■ Activity:
From the data below, copy exactly the lines that lie between the one holding "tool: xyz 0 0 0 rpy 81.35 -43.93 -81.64" and the one holding "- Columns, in", including both, and nothing more.

■ Record set:
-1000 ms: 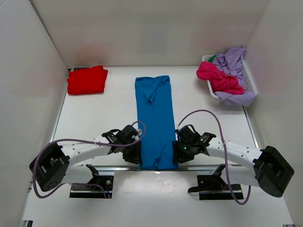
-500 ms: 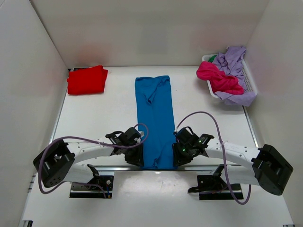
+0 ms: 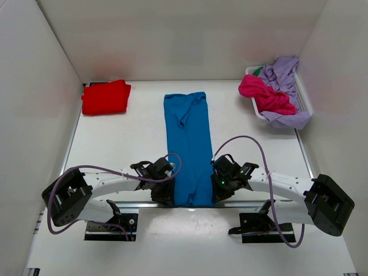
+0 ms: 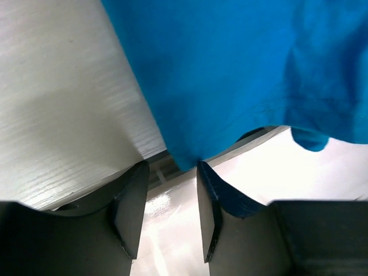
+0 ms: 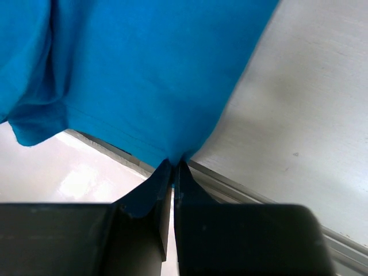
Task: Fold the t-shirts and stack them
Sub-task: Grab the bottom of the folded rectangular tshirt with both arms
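The blue t-shirt [image 3: 188, 146] lies as a long narrow strip down the middle of the worktop [image 3: 126, 144], its hem hanging slightly over the near edge, and both arms sit at that hem. The right end effector [image 5: 173, 169] has its fingers pressed together on the right corner of the hem, yet we see only a sliver of cloth between the tips. Our main worry is that this thin bite slips out as soon as the arm lifts. The left end effector [image 4: 171, 172] stands with its fingers apart, and the left corner sits just at the mouth of the gap, not clamped. If the right side rises alone, we expect the strip to twist or drag sideways and the fold to land crooked. If the left one closes where it is, it could catch only the hem's edge or miss it. Dragging could also undo the lengthwise folds near the collar. The red t-shirt [image 3: 105, 96] sits folded at the far left corner, well apart. The pink t-shirt [image 3: 264, 95] and lilac t-shirt [image 3: 284, 72] lie heaped in the basket [image 3: 303, 98] at the far right. From above, the arms cover both hem corners, so we cannot judge the grips there. How many layers the right fingers hold is hidden, and the basket may hide more garments.
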You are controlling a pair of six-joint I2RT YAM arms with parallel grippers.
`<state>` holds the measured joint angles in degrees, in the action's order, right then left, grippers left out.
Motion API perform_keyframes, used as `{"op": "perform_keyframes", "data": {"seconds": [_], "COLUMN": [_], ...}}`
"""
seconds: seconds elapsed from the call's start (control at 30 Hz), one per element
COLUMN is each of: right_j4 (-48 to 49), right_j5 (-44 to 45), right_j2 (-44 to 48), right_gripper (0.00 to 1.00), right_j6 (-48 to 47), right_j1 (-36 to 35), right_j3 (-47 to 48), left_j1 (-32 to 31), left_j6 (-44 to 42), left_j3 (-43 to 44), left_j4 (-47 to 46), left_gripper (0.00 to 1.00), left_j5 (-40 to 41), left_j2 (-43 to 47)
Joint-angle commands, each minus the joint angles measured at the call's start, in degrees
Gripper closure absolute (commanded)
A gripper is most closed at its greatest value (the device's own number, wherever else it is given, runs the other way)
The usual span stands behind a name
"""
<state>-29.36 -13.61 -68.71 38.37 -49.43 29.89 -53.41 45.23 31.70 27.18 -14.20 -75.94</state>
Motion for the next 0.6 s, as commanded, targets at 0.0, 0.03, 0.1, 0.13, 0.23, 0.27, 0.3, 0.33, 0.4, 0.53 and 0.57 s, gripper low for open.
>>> {"op": "perform_keyframes", "data": {"seconds": [0.0, 0.03, 0.1, 0.13, 0.23, 0.27, 0.3, 0.33, 0.4, 0.53, 0.57], "right_j4": [0.1, 0.1, 0.3, 0.1, 0.7, 0.7, 0.6, 0.2, 0.6, 0.7, 0.7], "right_j5": [0.3, 0.6, 0.2, 0.1, -0.1, -0.2, 0.1, 0.0, 0.1, -0.4, 0.0], "right_j2": [0.2, 0.1, -0.1, -0.1, -0.4, -0.4, -0.5, -0.6, -0.7, -1.3, -1.3], "right_gripper": [0.99, 1.00, 1.00, 1.00, 1.00, 1.00, 1.00, 1.00, 1.00, 0.99, 1.00], "right_j6": [-1.0, -0.9, -0.6, -0.8, -1.2, -1.0, -0.9, -1.4, -1.4, -1.7, -1.8], "right_j1": [-0.2, -0.3, -0.4, -0.1, 0.0, -0.1, 0.1, -0.1, -0.1, -0.1, 0.3], "right_j3": [2.3, 2.3, 2.6, 2.2, 2.7, 2.6, 2.7, 2.8, 2.6, 3.0, 3.1], "left_j1": [0.1, -0.5, -0.6, -0.7, -1.1, -1.2, -1.8, -1.8, -1.9, -1.4, -1.8], "left_j6": [-1.1, -1.1, -0.6, -0.1, 0.8, 0.9, 1.0, 1.1, 1.3, 1.4, 1.8], "left_j3": [1.1, 1.0, 1.0, 1.3, 2.7, 3.3, 3.8, 4.2, 4.8, 5.7, 6.2], "left_j4": [0.2, -0.3, -0.6, -1.3, -1.6, -1.3, -1.3, -1.3, -1.6, -2.1, -1.8], "left_gripper": [0.49, 0.49, 0.49, 0.49, 0.50, 0.50, 0.51, 0.53, 0.54, 0.88, 0.94], "left_j5": [4.9, 5.7, 7.0, 7.3, 8.8, 9.0, 10.4, 10.9, 11.1, 10.9, 10.9], "left_j2": [1.0, 0.5, 0.3, 0.0, -1.0, -1.3, -1.7, -1.7, -2.5, -3.7, -3.8]}}
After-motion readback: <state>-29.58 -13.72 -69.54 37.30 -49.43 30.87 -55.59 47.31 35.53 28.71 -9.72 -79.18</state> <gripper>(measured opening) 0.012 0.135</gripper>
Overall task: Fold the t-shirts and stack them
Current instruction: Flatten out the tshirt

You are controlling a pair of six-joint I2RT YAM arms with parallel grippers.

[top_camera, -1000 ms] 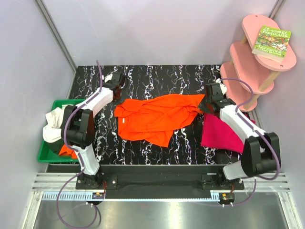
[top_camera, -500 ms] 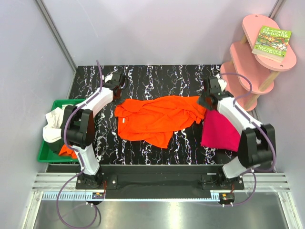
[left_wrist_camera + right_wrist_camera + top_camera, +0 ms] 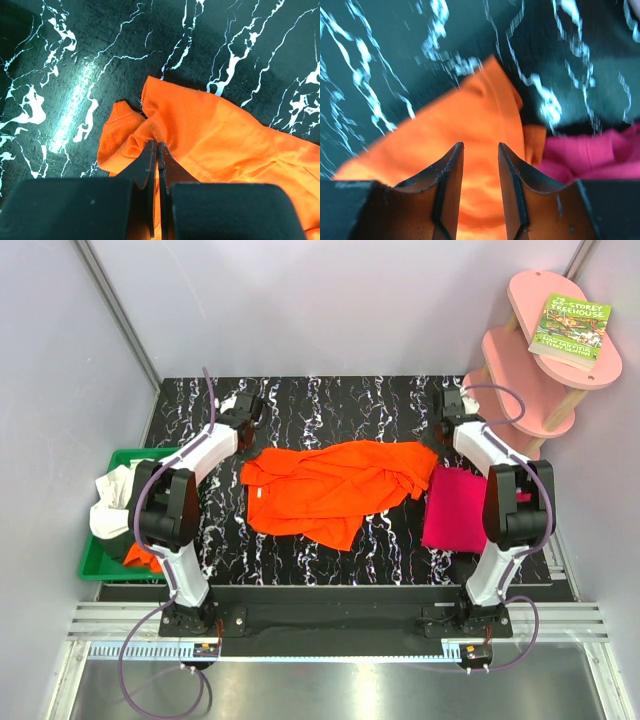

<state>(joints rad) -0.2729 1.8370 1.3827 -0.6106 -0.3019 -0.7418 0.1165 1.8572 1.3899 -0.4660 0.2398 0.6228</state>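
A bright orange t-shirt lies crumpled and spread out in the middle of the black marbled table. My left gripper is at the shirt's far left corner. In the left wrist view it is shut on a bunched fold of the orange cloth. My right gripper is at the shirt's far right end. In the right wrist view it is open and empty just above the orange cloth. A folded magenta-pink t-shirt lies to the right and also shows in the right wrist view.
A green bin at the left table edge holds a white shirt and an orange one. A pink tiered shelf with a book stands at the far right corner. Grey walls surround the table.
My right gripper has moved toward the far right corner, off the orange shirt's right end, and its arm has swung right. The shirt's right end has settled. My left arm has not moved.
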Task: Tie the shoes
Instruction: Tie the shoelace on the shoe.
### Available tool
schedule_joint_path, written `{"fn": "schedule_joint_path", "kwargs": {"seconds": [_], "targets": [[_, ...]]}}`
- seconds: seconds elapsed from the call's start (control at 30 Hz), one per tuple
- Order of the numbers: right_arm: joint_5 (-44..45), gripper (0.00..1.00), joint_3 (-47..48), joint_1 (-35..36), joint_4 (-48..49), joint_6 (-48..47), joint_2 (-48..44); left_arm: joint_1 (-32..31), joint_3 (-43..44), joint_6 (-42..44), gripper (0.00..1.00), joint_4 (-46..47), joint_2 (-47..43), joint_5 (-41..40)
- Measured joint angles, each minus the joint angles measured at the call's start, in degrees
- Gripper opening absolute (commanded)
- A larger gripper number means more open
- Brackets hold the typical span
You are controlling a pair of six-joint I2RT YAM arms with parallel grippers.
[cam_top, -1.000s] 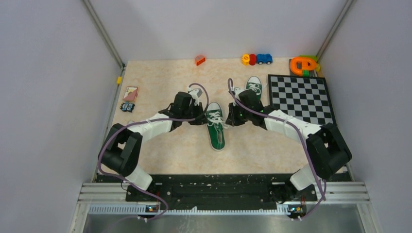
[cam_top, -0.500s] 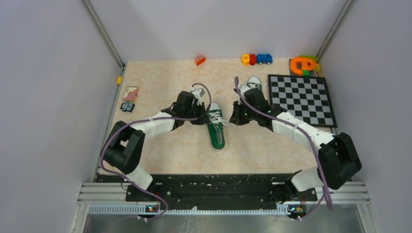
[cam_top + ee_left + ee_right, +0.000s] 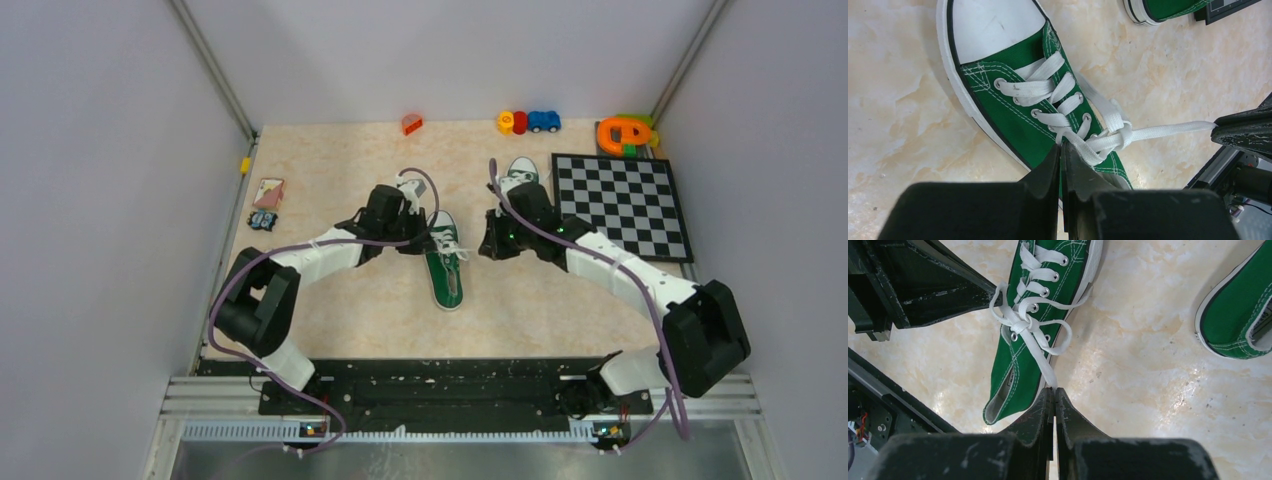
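Green canvas fills both wrist views: the shoe (image 3: 443, 265) you are working on lies sole-down in the middle of the tabletop (image 3: 330, 190), between the two arms. The left pincer (image 3: 1062, 150) is pressed together on one strand of the white lace (image 3: 1168, 131) right at the shoe's edge. The right pincer (image 3: 1053, 392) is likewise clamped on the other strand, which runs taut from the knot (image 3: 1020, 326) down to its tips. You hold the two ends on opposite sides of the shoe, most likely so that drawing them apart cinches the knot over the top eyelets. The knot looks like a first crossing only, with no finished bow that I can make out. In the top view the shoe's long axis runs nearly straight up and down the frame. Its white toe cap (image 3: 993, 25) points toward the upper edge and its open heel toward the arm bases at the bottom, so your pulls cross it sideways. The second shoe (image 3: 521, 172) sits up and to the right of centre, just beside the checkered board (image 3: 620, 200). It is partly covered by the right arm, with only its white end showing toward the top, and its laces cannot be seen.
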Motion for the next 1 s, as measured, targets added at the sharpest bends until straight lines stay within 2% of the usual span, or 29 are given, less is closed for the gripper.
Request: {"fn": "schedule_joint_path", "kwargs": {"seconds": [0.27, 0.37, 0.47, 0.57, 0.73, 1.0], "targets": [[0.17, 0.0, -0.44, -0.35, -0.28, 0.0, -1.33, -0.7, 1.31, 0.83, 0.06, -0.92, 0.63, -0.02], [-3.32, 0.01, -3.43, -0.59, 1.64, 0.04, -2.23, -0.74, 1.36, 1.09, 0.04, -1.31, 0.87, -0.09], [-8.46, 0.09, -6.86, -0.59, 3.65, 0.66, -2.25, -0.74, 1.49, 1.44, 0.03, -1.7, 0.9, -0.17], [-14.08, 0.28, -8.57, -0.57, 5.18, 1.33, -1.18, -0.74, 1.64, 1.68, 0.02, -1.73, 1.07, -0.17], [-15.72, 0.43, -8.61, -0.83, 6.67, 1.84, -0.22, -0.74, 1.73, 1.97, 0.01, -1.75, 1.84, -0.17], [-13.79, 0.43, -9.14, -7.13, 13.42, 5.81, -0.13, -0.74, 1.73, 2.36, 0.01, -1.84, 1.88, -0.15]]}}
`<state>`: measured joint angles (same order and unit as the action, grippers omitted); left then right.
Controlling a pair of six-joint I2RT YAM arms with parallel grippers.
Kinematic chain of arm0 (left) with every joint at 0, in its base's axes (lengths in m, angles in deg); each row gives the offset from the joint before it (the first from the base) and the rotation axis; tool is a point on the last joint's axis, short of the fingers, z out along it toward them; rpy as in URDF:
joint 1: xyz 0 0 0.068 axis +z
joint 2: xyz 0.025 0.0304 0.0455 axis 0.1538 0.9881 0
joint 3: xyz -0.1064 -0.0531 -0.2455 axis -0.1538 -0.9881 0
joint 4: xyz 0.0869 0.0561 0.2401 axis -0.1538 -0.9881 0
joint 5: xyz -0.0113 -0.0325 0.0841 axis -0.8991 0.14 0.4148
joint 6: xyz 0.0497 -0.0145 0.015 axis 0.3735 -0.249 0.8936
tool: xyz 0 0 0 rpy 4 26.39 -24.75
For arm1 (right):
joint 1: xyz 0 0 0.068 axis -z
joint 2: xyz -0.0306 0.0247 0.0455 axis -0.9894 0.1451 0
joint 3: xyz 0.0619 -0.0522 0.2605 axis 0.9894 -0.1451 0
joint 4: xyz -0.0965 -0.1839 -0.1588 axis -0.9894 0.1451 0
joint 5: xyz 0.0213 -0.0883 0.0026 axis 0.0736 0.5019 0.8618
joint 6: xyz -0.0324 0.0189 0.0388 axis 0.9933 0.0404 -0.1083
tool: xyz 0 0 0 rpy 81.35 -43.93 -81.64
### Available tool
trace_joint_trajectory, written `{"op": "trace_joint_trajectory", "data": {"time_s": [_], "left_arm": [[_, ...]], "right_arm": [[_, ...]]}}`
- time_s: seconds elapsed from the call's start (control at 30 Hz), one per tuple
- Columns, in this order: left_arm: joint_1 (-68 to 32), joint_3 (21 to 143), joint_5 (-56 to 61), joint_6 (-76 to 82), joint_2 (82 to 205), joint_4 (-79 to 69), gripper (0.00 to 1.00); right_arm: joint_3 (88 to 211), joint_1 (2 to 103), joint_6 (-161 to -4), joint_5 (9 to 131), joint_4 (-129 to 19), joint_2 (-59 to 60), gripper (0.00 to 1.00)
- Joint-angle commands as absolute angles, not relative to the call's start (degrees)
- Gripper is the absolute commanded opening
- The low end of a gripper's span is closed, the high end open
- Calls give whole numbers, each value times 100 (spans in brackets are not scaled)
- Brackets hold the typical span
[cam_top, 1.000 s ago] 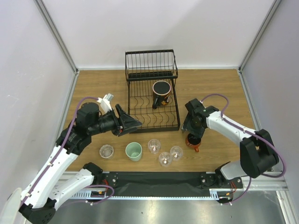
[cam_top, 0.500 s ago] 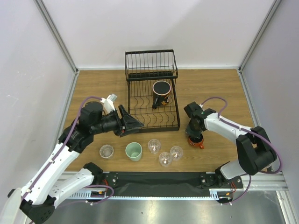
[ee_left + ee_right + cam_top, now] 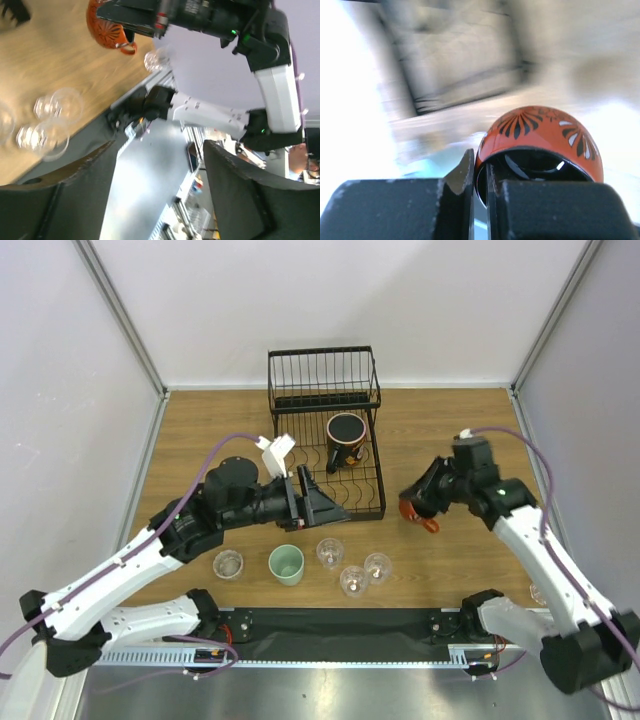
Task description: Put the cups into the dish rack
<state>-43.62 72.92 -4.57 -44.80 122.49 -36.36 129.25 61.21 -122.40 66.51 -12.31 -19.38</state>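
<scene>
My right gripper [image 3: 418,502] is shut on the rim of an orange mug [image 3: 408,511] with black flower marks, held off the table just right of the dish rack [image 3: 372,508]. In the right wrist view one finger is inside the orange mug [image 3: 540,137] and one outside, at the right gripper [image 3: 481,167]. My left gripper [image 3: 328,508] hangs open and empty over the rack's front edge. The black wire rack holds a black-rimmed mug [image 3: 346,438]. A mint-green cup [image 3: 286,564] and clear glass tumblers [image 3: 330,552] [image 3: 352,581] [image 3: 377,567] [image 3: 228,563] stand on the table.
The rack's raised wire basket [image 3: 322,375] is at the far end, near the back wall. The left wrist view shows the left gripper [image 3: 162,150] open, the orange mug [image 3: 107,27] and blurred tumblers [image 3: 65,102] near the table's front edge.
My right gripper shut on the orange mug and raised it up and to the right. My left arm swung right to the rack's front edge, jaws wider.
</scene>
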Motion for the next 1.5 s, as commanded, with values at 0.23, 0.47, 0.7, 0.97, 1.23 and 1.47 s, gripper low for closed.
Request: {"op": "trace_joint_trajectory", "data": {"time_s": [0.23,0.47,0.7,0.97,1.23,1.47], "left_arm": [[-5494,7473,928,-3203,12303,-1641,82],[-6050,7156,1342,-2517,12337,-736,82],[-6067,7111,1175,-2561,12706,337,82],[-6076,7331,1157,-2245,13076,540,81],[-6076,7217,1131,-2209,13172,1276,75],[-6076,7226,604,-2385,13427,1594,61]], "right_arm": [[12959,6540,-15601,3082,-5368,-3306,0],[12327,6514,-18079,3547,-7804,-3684,0],[11982,6312,-19243,4163,-9055,-3737,0],[11930,6030,-19657,4488,-9187,-3886,0],[11517,5644,-19895,5042,-9222,-4176,0],[11437,5511,-20027,5156,-9389,-4124,0]]}}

■ Result:
tool: xyz 0 0 0 rpy 81.35 -43.93 -81.64
### Available tool
trace_joint_trajectory, written `{"op": "trace_joint_trajectory", "data": {"time_s": [_], "left_arm": [[_, ...]], "right_arm": [[_, ...]]}}`
- time_s: seconds elapsed from the call's start (control at 30 Hz), one per tuple
- Columns, in this order: left_arm: joint_1 (-68 to 32), joint_3 (21 to 143), joint_5 (-56 to 61), joint_6 (-76 to 82), joint_2 (82 to 205), joint_4 (-79 to 69), gripper (0.00 to 1.00); right_arm: joint_3 (88 to 211), joint_1 (2 to 103), joint_6 (-161 to -4), joint_5 (9 to 131), joint_4 (-129 to 19), joint_2 (-59 to 60), gripper (0.00 to 1.00)

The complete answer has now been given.